* _Task description_
Would you reproduce the listing exactly, leaving nothing out?
== Segment start ==
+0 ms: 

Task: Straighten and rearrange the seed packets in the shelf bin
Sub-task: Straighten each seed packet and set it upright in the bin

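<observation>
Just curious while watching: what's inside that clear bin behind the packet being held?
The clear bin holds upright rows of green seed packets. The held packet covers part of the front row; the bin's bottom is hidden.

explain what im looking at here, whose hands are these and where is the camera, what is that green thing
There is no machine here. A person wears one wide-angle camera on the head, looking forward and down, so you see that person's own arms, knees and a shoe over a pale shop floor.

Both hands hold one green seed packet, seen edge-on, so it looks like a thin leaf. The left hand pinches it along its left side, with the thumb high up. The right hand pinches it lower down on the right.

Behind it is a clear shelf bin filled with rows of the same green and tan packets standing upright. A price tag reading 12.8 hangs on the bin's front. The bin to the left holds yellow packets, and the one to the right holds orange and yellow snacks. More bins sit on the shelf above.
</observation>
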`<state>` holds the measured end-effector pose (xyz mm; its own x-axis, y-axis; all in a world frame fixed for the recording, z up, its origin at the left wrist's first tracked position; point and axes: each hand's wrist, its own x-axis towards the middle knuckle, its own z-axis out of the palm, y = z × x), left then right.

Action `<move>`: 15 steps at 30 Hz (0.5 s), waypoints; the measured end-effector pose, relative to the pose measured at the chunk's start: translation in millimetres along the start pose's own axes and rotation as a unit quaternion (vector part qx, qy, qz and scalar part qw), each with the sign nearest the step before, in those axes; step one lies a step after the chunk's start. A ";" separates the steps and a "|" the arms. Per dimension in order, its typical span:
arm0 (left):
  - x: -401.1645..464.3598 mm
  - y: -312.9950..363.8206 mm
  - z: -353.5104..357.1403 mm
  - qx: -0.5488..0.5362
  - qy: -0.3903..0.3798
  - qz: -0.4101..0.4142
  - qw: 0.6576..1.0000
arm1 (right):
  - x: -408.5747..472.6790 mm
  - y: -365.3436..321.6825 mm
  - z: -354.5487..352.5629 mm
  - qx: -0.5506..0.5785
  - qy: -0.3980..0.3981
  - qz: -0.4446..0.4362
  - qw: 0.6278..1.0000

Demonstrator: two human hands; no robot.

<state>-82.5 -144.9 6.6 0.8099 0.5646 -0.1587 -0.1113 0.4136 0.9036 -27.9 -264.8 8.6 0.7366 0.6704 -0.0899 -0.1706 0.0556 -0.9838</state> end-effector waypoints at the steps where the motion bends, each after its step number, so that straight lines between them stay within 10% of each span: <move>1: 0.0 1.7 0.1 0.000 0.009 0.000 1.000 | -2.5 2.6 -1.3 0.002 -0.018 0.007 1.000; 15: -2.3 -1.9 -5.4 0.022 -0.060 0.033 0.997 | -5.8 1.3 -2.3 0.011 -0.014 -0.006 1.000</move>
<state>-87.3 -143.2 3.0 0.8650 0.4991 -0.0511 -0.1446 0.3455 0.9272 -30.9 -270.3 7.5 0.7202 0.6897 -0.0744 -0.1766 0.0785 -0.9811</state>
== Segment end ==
* _Response to this exercise_
+0 ms: 

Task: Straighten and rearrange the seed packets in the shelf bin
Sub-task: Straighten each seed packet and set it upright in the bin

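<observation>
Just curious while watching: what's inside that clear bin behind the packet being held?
The clear bin holds upright rows of green seed packets. The held packet covers part of the front row; the bin's bottom is hidden.

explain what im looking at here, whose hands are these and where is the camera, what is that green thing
There is no machine here. A person wears one wide-angle camera on the head, looking forward and down, so you see that person's own arms, knees and a shoe over a pale shop floor.

Both hands hold one green seed packet, seen edge-on, so it looks like a thin leaf. The left hand pinches it along its left side, with the thumb high up. The right hand pinches it lower down on the right.

Behind it is a clear shelf bin filled with rows of the same green and tan packets standing upright. A price tag reading 12.8 hangs on the bin's front. The bin to the left holds yellow packets, and the one to the right holds orange and yellow snacks. More bins sit on the shelf above.
</observation>
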`<state>` holds the measured end-effector pose (xyz mm; its own x-axis, y-axis; all in a world frame fixed for the recording, z up, its origin at the left wrist's first tracked position; point and axes: each hand's wrist, its own x-axis towards the middle knuckle, its own z-axis out of the palm, y = z × x), left then right.

Action `<move>`: 15 steps at 30 Hz (0.5 s), waypoints; the measured end-effector pose, relative to the pose measured at the chunk's start: translation in millimetres along the start pose's own axes and rotation as a unit quaternion (vector part qx, qy, qz and scalar part qw), each with the sign nearest the step before, in those axes; step one lies a step after the chunk's start. A ";" separates the steps and a "|" the arms. Per dimension in order, its typical span:
arm0 (left):
  - x: -401.1645..464.3598 mm
  - y: -312.9950..363.8206 mm
  - z: -353.5104..357.1403 mm
  - qx: -0.5488..0.5362
  - qy: -0.3903..0.3798
  - qz: -0.4101..0.4142
  - qw: 0.6576..1.0000
arm1 (right):
  - x: -408.5747..472.6790 mm
  - y: -365.3436..321.6825 mm
  - z: -354.5487..352.5629 mm
  - qx: -0.5506..0.5785
  - qy: -0.3980..0.3981
  - qz: -0.4446..0.4362
  - qw: 0.6278..1.0000

Demonstrator: two human hands; no robot.

<state>-82.5 -144.9 6.6 0.8099 0.5646 -0.1587 -0.1113 0.4136 0.9036 -27.9 -264.8 8.6 0.7366 0.6704 -0.0899 -0.1706 0.0556 -0.9838</state> end-effector waypoints at the steps where the motion bends, each after its step number, so that straight lines between them stay within 10% of each span: <move>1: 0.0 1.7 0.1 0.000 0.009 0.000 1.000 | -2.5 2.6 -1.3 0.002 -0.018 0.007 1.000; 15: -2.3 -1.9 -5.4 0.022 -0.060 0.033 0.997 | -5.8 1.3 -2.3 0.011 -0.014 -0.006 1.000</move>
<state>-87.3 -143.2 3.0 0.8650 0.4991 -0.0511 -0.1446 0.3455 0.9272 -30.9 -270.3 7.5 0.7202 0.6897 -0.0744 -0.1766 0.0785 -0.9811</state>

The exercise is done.